Extracted data entries:
::::::

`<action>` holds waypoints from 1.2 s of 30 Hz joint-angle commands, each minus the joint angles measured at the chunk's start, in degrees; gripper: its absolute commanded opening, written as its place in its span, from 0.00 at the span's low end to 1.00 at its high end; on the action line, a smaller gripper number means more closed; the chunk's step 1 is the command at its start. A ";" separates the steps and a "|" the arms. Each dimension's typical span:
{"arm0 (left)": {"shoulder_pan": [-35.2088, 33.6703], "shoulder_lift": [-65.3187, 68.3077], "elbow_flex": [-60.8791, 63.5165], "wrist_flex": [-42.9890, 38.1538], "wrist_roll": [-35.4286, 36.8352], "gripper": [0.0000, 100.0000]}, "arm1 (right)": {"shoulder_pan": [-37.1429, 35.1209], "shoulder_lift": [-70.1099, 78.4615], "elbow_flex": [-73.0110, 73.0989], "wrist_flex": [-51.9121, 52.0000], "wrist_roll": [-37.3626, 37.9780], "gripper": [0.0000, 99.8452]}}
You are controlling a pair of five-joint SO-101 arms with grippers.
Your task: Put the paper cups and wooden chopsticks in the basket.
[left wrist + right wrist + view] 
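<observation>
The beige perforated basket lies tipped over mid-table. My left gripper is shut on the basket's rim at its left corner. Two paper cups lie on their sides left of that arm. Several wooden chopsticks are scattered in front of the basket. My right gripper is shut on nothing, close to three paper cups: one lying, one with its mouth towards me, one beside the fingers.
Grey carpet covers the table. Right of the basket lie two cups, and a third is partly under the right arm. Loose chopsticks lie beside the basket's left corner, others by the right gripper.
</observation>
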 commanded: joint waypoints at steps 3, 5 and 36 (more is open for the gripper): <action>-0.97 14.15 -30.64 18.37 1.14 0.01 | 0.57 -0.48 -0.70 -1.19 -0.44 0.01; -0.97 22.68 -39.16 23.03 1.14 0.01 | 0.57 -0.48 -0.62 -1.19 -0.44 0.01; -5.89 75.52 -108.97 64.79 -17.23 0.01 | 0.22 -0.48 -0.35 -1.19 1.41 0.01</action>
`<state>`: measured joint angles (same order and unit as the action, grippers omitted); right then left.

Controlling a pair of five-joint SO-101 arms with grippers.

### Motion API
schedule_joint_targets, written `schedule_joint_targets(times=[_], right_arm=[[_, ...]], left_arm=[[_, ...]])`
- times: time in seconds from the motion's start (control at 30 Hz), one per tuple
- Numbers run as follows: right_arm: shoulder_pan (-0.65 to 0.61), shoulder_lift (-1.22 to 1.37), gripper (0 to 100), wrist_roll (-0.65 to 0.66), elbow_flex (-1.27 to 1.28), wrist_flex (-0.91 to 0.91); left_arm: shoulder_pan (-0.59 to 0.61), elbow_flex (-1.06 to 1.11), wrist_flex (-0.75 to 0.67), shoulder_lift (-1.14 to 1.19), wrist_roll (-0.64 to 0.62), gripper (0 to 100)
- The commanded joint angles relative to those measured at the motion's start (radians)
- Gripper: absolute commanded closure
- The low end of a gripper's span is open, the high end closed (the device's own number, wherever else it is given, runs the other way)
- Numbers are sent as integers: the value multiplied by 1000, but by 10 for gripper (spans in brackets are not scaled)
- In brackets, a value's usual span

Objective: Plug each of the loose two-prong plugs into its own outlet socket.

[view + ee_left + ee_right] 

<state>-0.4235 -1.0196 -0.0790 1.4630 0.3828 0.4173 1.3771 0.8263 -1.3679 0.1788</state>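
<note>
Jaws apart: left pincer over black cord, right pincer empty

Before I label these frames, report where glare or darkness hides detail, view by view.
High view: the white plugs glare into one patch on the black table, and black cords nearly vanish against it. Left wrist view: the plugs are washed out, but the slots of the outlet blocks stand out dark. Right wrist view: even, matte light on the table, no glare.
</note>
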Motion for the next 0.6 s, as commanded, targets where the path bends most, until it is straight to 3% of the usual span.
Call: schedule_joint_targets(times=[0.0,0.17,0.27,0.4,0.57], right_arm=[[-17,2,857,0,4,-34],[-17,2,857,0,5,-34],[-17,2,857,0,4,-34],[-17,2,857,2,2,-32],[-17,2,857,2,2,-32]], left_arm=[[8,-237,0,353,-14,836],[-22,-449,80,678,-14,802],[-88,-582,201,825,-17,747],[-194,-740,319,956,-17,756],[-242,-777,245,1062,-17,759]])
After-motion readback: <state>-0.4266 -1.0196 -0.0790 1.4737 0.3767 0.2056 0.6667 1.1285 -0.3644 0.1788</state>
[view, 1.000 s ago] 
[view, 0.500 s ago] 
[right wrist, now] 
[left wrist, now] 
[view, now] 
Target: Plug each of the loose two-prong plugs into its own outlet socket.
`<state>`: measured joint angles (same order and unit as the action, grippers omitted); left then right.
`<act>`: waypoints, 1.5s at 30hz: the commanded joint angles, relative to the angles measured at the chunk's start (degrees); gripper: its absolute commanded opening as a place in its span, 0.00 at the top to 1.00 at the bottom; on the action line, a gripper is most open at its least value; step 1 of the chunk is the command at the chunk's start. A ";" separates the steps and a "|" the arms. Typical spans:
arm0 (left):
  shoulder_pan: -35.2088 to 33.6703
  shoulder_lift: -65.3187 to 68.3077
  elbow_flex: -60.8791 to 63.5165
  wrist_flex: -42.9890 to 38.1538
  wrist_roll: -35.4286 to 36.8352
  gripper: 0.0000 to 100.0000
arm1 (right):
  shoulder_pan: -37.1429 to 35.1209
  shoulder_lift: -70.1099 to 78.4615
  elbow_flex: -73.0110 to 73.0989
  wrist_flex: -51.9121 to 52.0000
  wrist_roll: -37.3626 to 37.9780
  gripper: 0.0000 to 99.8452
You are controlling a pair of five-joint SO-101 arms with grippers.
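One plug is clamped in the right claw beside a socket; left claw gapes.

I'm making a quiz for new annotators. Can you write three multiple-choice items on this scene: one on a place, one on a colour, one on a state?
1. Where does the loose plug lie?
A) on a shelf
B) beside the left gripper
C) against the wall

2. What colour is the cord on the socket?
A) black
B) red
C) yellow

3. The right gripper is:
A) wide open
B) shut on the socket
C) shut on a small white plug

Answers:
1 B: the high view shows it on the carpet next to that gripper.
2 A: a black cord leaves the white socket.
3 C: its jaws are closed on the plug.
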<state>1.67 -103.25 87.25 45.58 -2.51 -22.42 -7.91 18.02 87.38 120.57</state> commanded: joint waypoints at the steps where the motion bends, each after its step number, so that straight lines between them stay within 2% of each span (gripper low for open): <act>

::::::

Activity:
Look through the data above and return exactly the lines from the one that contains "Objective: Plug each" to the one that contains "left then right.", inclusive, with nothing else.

Exercise answer:
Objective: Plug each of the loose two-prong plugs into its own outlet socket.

[view + ee_left + ee_right] 

<state>-0.4235 -1.0196 -0.0790 1.4630 0.3828 0.4173 1.3771 0.8263 -1.3679 0.1788</state>
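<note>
Jaws apart: left pincer over black cord, right pincer empty

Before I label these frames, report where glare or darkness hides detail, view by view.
High view: the white plugs glare into one patch on the black table, and black cords nearly vanish against it. Left wrist view: the plugs are washed out, but the slots of the outlet blocks stand out dark. Right wrist view: even, matte light on the table, no glare.
</note>
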Motion for the next 0.6 s, as commanded, targets where the path bends most, until it is straight to 3% of the usual span.
Call: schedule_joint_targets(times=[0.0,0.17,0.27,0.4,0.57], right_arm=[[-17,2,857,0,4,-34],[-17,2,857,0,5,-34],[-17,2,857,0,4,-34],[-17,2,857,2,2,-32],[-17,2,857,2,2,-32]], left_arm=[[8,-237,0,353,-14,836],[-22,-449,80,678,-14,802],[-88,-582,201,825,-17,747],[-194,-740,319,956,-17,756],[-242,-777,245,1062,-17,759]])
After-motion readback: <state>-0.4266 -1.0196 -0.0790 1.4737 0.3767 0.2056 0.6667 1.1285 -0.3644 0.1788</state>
[view, 1.000 s ago] 
[view, 0.500 s ago] 
[right wrist, now] 
[left wrist, now] 
[view, now] 
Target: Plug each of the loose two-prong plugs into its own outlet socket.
`<state>`: measured joint angles (same order and unit as the action, grippers omitted); left then right.

This concludes the output for the exercise.